It was the wrong thing to say—not least because there was more than a hint of the wolf about his intense, hostile focus and the restrained power of body. For a moment, she held her breath. But then he smiled—only it felt more as if he was baring his teeth.

‘I won’t need to.’ He studied her face. ‘I won’t need to do anything except sit back and watch while everything you love and care about slips through your fingers.’

The air was vibrating between them. ‘You’re a monster,’ she whispered, inching backwards. ‘A cold-blooded barbarian. What kind of man would say something like that?’

He shrugged, his expression somewhere between a challenge and a taunt. ‘The kind that believes in karma.’

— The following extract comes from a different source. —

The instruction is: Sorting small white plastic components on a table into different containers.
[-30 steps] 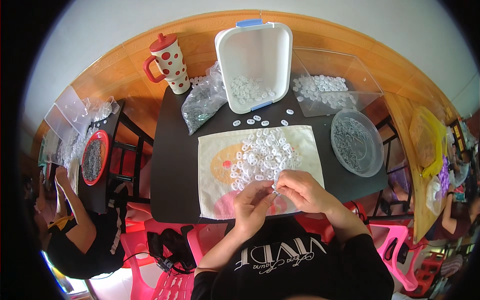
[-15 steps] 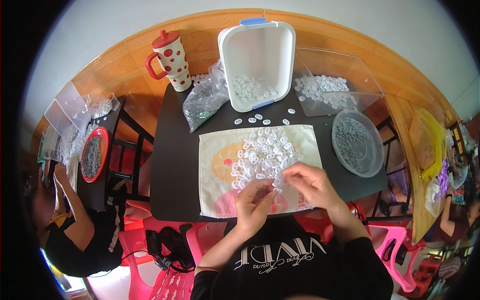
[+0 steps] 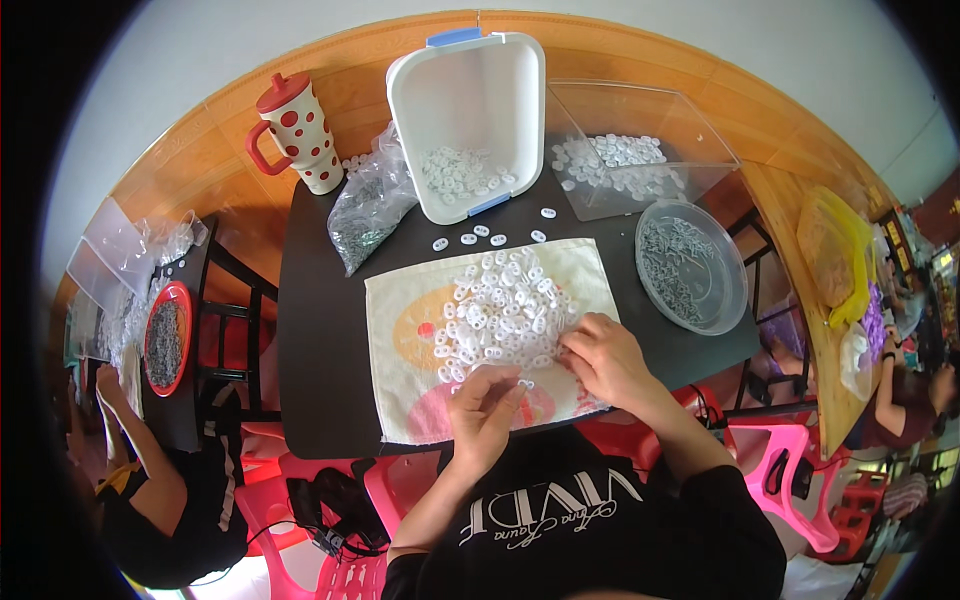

Margot was struggling to speak. She wanted to deny his claims. Prove him wrong. But the trouble was that she knew that he was right.

The business was a mess.

Her brother Yves might have resented his glamorous parents, but he had been more like Colette and Emile than he’d cared to admit, and five years after his death she was still trying to clear up the consequences of his impulsive and imprudent management style. Only nothing she did seemed to work.

Her heart began to beat faster. How could it? She didn’t have her great-grandfather’s vision, or her grandfather’s ruthless determination and drive. Nor was she full of Yves’s flamboyant self-assurance. In fact, if anything, the opposite was true. She’d found the responsibility of ensuring that the family legacy stayed intact increasingly overwhelming and as her self-doubts grew the profits continued to shrink. Finally—reluctantly—she’d decided to put up the chateau as security.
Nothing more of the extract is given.